Verbesserung der dMRT möglich

Die authentische Nachbildung von charakteristischen Nervenstrukturen im Gehirn sei daher wichtig, um die Analysesoftware der dMRT „zu trainieren“. Die Verwendung von 3D-Druck erlaube es, vielfältige und komplexe Designs zu erstellen, die verändert und angepasst werden können. Die Gehirn-Phantome können damit Bereiche im Gehirn abbilden, die besonders komplexe Signale erzeugen und daher schwierig zu analysieren sind, wie zum Beispiel sich kreuzende Nervenbahnen. Um die Analysesoftware zu kalibrieren, untersuchen die Forscherinnen und Forscher das Gehirn-Phantom mit dMRT und analysieren die gemessenen Daten wie bei einem echten Gehirn. Durch den 3D-Druck ist das Design der Phantome genau bekannt und die Ergebnisse der Analyse können entsprechend überprüft werden. Dass dies funktioniert, konnten die MedUni Wien und TU Wien im Rahmen der gemeinsamen Forschungsarbeit bereits zeigen.
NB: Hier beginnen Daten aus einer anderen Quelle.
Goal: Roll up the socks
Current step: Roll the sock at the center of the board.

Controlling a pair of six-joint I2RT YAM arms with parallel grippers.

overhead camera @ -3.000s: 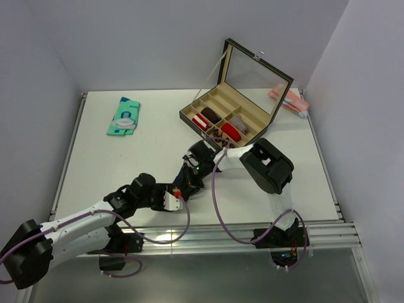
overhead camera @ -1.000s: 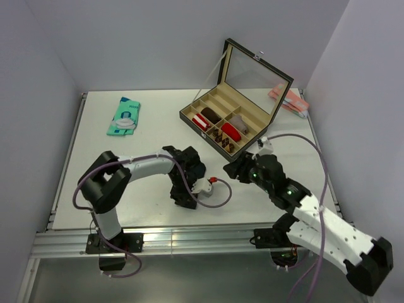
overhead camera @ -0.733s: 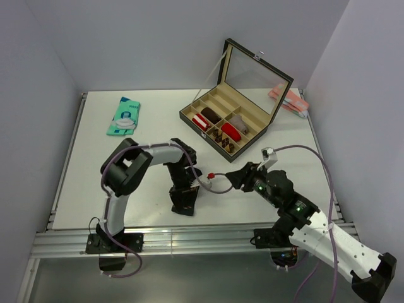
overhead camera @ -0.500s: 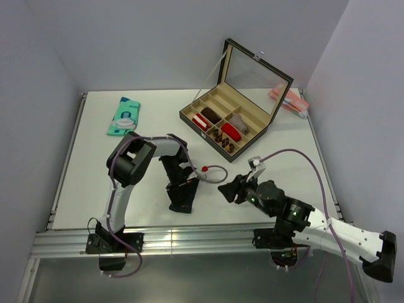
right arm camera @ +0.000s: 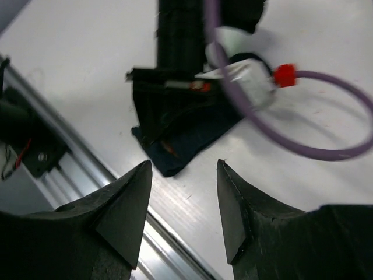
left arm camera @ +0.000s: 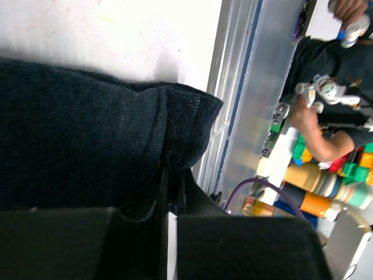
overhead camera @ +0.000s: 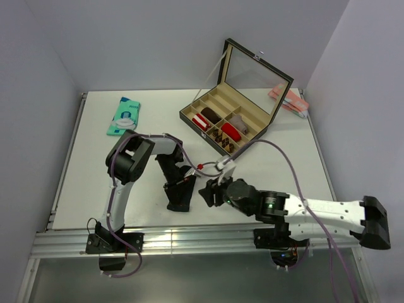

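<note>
A navy sock [overhead camera: 177,206] lies on the white table near its front edge. My left gripper [overhead camera: 180,193] stands over it, shut on it. The left wrist view shows the navy sock [left arm camera: 87,140] as ribbed fabric pinched in the closed left gripper [left arm camera: 172,178]. My right gripper [overhead camera: 206,192] hovers just right of the sock, open and empty. In the right wrist view the right gripper [right arm camera: 182,201] spreads its fingers [right arm camera: 125,204] above bare table, with the sock [right arm camera: 195,137] ahead under the left gripper [right arm camera: 172,102]. A dark brown roll [overhead camera: 212,116] sits in the box.
An open compartment box [overhead camera: 222,96] with red and striped rolls stands at the back centre. A teal packet [overhead camera: 124,115] lies at the back left, and a pink bundle [overhead camera: 287,99] at the back right. A purple cable [right arm camera: 326,140] loops beside the sock. The front rail [overhead camera: 189,235] is close.
My right gripper has swung left and forward, ending next to the sock. The left arm folded tighter and brought its gripper and the sock toward the front edge.
</note>
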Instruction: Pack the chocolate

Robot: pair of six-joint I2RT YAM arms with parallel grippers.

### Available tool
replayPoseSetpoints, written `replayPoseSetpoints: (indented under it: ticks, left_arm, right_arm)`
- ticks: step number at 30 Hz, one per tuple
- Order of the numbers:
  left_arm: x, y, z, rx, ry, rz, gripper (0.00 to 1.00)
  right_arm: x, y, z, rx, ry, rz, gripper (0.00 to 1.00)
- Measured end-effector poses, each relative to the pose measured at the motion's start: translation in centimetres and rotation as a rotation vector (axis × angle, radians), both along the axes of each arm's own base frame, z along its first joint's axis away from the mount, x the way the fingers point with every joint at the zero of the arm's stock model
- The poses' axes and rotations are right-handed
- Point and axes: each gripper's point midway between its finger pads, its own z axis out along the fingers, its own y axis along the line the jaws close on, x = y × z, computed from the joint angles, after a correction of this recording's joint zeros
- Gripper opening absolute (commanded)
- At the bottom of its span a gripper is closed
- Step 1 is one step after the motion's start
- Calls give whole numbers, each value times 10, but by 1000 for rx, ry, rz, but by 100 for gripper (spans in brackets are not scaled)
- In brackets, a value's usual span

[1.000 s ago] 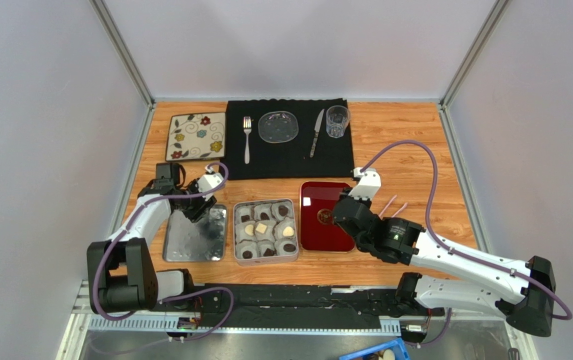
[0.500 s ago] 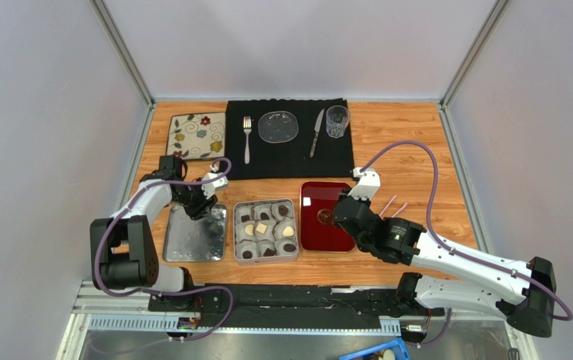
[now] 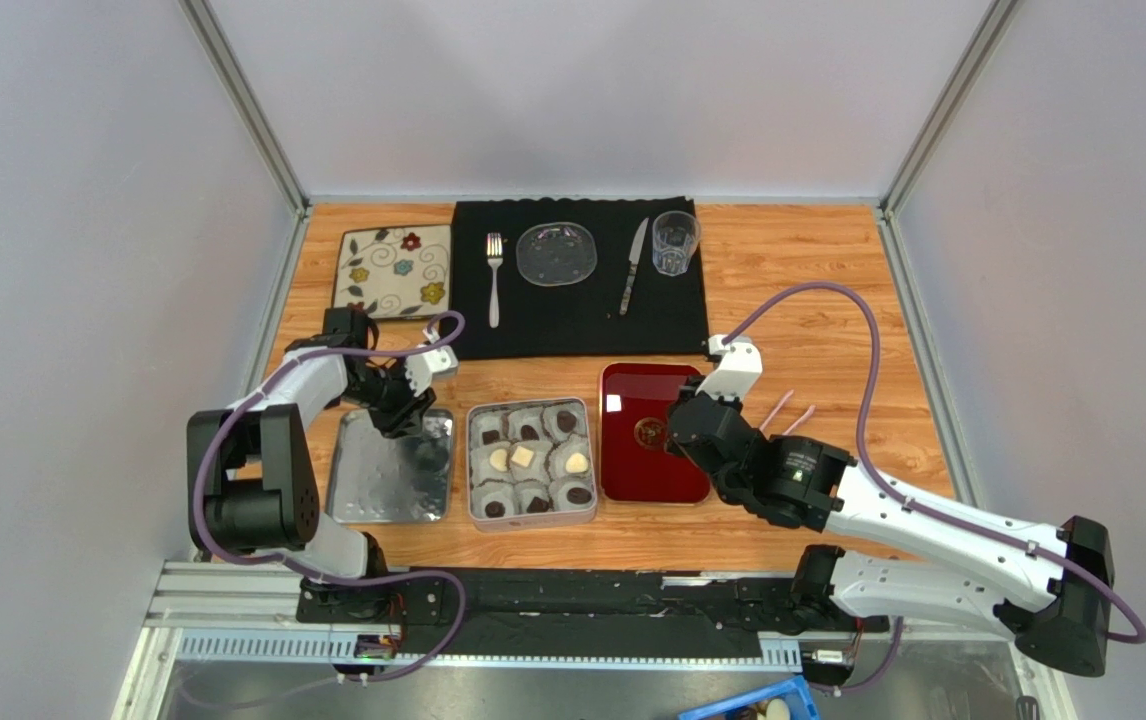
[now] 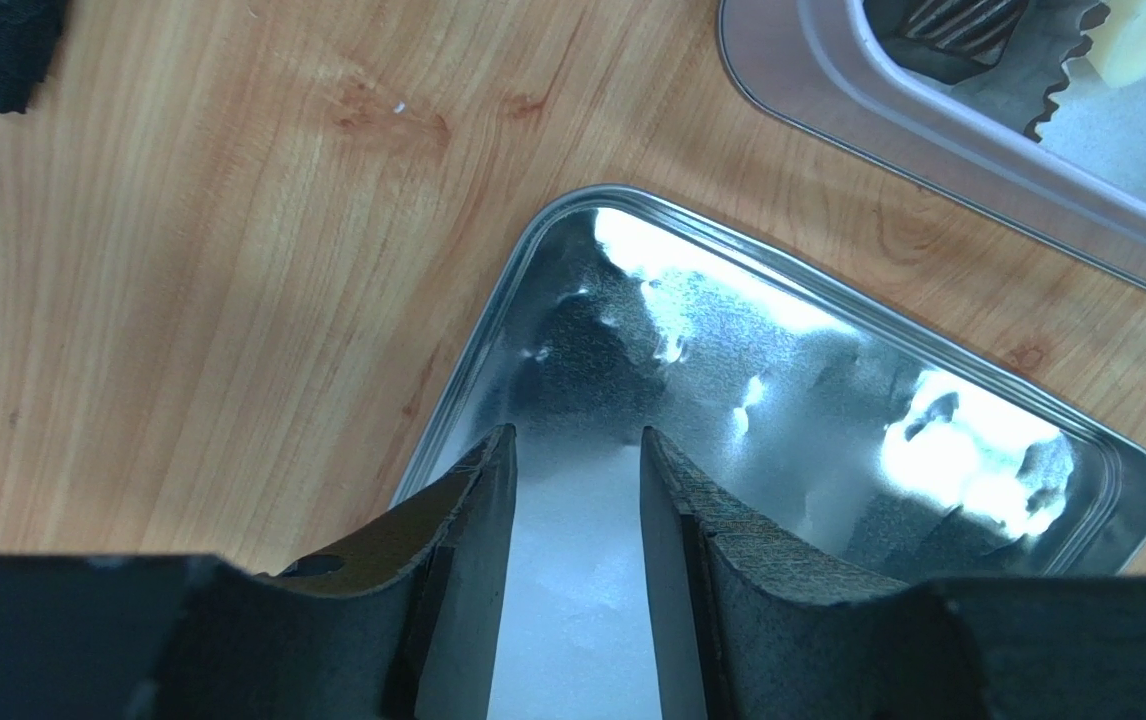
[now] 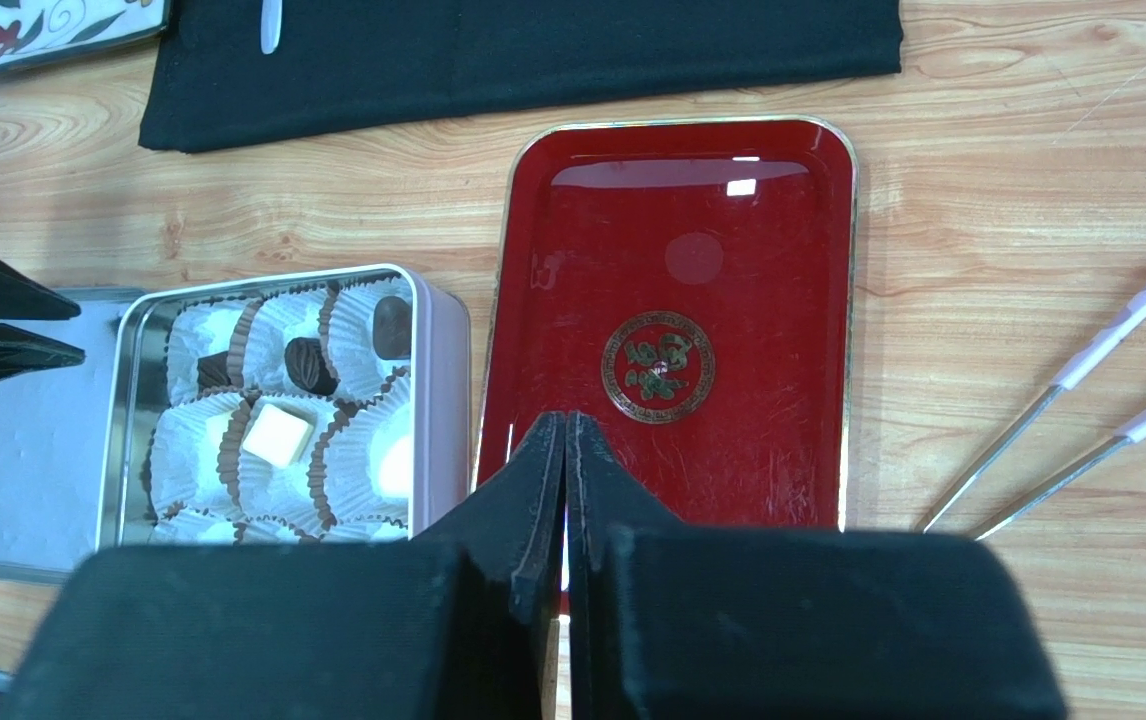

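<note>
1. Patterned plate [image 3: 393,272] sat at 10 o'clock on the table [image 3: 790,240], just left of the black cloth [image 3: 579,315].
2. Left gripper [image 4: 572,450] hung over the far-left corner of the shiny metal tray [image 4: 835,390]. Jaws were released with a clear gap and nothing between them. Whether the tips touched the metal: couldn't tell.
3. In the top view the metal tray lay at 9 o'clock of the tin [image 5: 446,390], the two just beside each other.
4. Chocolate [image 5: 277,435] was in the tin, with dark and cream pieces sitting in white paper cups. The near row was partly hidden in the right wrist view, so the piece count there was probably nine, unconfirmed.
5. Red tray [image 5: 775,300] lay at 3 o'clock of the tin, just beside it, with a gold emblem [image 5: 659,365] at its middle.
6. Right gripper [image 5: 564,428] was over the near half of the red tray, at 6 o'clock of the emblem. Jaws were clenched, fingers pressed together, gripping nothing.
7. Two thin sticks [image 5: 1135,308] lay on the wood at 3 o'clock of the red tray, apart from it.
</note>
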Motion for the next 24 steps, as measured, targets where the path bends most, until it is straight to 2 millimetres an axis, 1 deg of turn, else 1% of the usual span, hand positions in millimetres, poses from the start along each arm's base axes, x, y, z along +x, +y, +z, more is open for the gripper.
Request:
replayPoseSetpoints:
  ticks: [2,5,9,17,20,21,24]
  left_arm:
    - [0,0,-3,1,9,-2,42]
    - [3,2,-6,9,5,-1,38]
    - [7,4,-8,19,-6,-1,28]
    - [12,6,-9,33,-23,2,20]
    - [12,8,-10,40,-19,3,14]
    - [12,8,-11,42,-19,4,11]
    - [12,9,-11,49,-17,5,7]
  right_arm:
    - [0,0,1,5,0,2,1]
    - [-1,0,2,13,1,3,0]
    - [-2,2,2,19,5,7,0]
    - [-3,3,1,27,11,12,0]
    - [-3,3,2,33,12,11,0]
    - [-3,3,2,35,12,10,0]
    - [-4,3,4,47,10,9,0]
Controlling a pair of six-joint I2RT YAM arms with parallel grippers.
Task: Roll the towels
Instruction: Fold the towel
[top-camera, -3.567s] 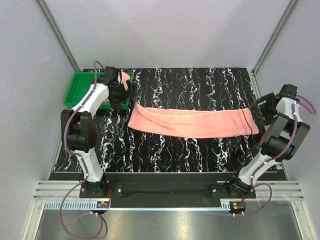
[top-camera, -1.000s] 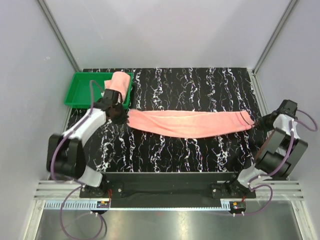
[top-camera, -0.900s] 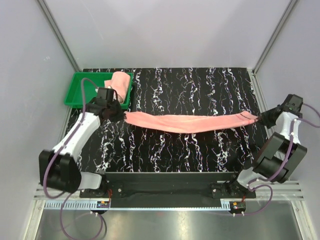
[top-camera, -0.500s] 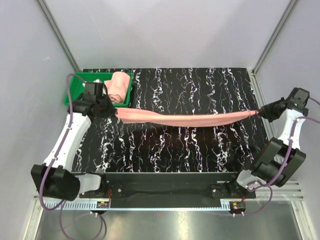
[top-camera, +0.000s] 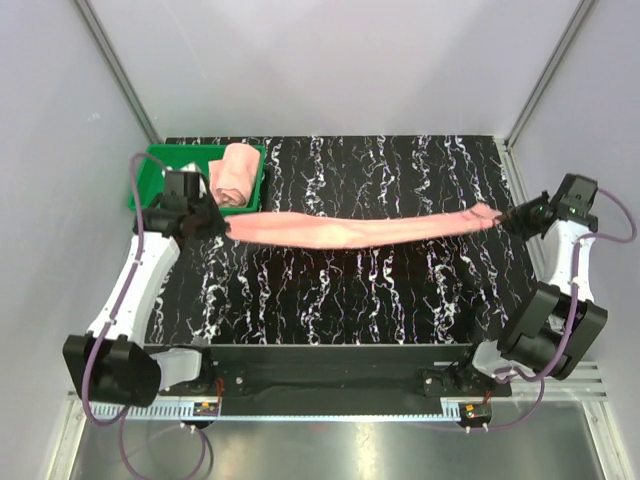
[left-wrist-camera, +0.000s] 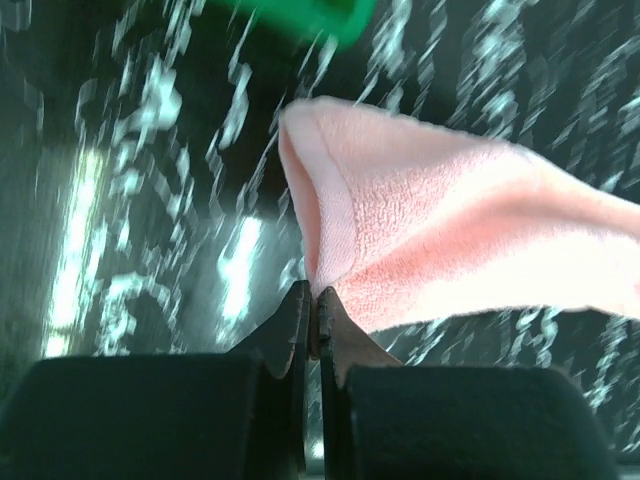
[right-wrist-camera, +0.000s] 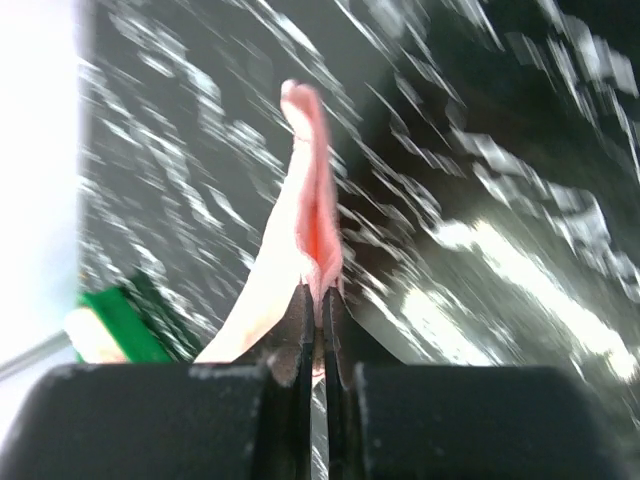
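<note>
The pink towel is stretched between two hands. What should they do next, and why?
Probably lower both hands together and lay the pink towel flat on the table. The left hand and right hand each pinch one end, so it is a stretched strip that must lie flat before rolling.

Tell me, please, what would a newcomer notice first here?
A salmon-pink towel stretches across the black marbled table, its ends pinched by the left gripper and right gripper. A second towel, rolled up, lies in the green tray at the far left corner.
</note>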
Mithilfe der entwickelten Phantome könne die dMRT verbessert werden, wovon die Planung von Operationen und die Erforschung von neurodegenerativen Erkrankungen wie Alzheimer, Parkinson und Multiple Sklerose profitieren können.

Skalierung der Methode als Herausforderung

Trotz des erfolgten Machbarkeitsbeweises sieht das Forschungsteam noch erhebliche Herausforderungen. Die größte Herausforderung stelle derzeit die Skalierung der Methode dar: „Die hohe Auslösung der Zwei-Photon-Polymerisation ermöglicht den Druck von Details im Mikro- und Nanometerbereich und eignet sich daher sehr gut um Hirnnerven abzubilden. Gleichzeitig dauert es mit dieser Technik aber entsprechend lange, einen mehrere Kubikzentimeter großen Würfel zu drucken“, erklärt Chalupa-Gantner. „Daher zielen wir nicht nur darauf ab, noch komplexere Designs zu entwickeln, sondern auch den Druckprozess selbst weiter zu optimieren.“

Literatur:
1. Woletz M, Chalupa-Gantner F, Hager B, et al.: Toward Printing the Brain: A Microstructural Ground Truth Phantom for MRI. Advanced Materials Technologies, Volume9, Issue3, February 5, 2024, DOI: doi.org/10.1002/admt.202300176.